_Exercise description_
Please repeat, exactly as written, the line containing "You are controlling" and every line after it through the end of the records below.

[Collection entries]
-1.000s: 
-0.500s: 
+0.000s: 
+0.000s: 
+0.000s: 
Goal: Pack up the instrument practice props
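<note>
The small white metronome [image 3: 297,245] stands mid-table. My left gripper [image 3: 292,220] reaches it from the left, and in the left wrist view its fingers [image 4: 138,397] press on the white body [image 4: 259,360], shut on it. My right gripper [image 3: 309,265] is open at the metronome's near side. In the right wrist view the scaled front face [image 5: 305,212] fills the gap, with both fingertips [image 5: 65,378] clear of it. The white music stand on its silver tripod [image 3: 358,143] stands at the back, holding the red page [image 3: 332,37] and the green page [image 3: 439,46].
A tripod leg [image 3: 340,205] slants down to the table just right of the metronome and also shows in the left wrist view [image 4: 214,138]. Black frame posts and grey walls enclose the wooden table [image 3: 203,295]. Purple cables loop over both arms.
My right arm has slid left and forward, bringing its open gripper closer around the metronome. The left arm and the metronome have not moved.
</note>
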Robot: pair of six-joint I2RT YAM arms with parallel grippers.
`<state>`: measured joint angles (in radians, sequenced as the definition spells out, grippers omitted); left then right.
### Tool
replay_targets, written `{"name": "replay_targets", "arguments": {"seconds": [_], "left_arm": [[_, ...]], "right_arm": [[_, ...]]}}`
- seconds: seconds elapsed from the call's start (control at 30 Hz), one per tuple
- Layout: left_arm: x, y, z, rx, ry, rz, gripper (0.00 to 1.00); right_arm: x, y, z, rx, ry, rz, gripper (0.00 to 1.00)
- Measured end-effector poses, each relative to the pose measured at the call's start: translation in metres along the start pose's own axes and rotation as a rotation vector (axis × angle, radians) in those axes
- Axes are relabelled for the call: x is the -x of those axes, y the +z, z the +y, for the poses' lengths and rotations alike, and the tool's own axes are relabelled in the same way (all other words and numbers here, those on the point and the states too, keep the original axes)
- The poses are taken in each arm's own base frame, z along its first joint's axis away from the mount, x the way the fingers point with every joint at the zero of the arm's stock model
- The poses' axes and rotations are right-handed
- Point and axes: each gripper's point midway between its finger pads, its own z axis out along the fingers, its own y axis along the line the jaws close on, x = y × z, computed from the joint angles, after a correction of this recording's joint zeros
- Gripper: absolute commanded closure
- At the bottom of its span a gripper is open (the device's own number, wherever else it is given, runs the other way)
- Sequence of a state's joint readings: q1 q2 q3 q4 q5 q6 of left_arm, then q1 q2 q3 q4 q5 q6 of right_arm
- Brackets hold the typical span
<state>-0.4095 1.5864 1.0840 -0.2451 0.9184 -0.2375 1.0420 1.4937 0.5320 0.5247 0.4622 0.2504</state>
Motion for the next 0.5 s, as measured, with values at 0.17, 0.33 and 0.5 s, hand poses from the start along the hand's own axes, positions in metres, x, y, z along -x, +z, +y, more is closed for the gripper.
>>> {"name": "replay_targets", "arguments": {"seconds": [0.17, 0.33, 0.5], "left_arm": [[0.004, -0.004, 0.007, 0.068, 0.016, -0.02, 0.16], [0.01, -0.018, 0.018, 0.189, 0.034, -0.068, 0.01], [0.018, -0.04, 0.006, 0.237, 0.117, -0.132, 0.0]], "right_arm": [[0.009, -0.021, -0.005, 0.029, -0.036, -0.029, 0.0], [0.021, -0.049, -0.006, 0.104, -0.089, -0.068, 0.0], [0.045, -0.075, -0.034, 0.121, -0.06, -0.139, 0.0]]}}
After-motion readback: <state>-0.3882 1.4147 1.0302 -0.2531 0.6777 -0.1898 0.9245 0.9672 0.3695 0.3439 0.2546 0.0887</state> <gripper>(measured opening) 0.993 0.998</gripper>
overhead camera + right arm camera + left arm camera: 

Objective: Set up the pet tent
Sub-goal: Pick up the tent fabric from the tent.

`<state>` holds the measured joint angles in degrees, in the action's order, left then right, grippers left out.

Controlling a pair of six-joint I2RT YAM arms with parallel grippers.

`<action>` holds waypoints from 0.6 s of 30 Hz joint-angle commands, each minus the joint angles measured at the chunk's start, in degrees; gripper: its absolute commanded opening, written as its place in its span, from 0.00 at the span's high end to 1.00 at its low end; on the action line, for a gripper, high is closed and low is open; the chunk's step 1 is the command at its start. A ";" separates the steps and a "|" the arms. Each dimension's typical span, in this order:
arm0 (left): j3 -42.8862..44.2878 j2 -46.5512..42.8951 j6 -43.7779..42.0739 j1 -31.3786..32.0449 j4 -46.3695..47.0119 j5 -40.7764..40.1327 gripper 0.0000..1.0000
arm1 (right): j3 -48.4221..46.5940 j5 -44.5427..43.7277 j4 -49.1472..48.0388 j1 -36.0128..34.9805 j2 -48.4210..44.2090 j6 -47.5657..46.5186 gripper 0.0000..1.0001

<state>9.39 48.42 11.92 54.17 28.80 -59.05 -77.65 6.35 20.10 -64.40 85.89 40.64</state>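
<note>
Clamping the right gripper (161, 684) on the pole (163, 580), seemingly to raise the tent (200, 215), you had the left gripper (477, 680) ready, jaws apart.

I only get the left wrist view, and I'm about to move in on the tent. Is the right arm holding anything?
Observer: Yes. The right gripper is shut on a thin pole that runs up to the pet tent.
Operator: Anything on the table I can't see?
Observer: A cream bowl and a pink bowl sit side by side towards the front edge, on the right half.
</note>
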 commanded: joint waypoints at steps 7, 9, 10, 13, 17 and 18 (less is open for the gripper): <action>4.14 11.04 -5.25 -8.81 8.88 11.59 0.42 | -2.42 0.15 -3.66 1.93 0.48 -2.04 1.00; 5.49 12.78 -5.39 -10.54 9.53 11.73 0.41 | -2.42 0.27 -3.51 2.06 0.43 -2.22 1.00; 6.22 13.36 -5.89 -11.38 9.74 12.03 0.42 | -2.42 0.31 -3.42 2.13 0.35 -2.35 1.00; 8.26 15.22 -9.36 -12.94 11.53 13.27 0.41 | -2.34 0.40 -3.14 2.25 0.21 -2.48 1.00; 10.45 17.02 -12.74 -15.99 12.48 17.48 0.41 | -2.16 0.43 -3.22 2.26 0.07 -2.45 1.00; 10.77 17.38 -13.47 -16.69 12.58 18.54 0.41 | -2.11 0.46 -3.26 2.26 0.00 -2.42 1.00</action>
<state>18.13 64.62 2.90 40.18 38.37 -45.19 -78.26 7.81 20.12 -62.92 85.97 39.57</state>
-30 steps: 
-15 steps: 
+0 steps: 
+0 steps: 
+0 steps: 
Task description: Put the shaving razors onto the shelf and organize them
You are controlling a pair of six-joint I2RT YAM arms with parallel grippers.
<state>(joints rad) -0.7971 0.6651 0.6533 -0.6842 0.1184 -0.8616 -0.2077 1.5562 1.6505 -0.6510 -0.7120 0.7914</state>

_Your response_
You are controlling a pair of six-joint I2RT YAM arms with parallel grippers.
<state>(joints rad) -0.7971 0.6651 0.6533 -0.6842 0.1184 -0.8616 -0.2077 1.5562 1.6505 -0.6510 -0.7120 0.7914</state>

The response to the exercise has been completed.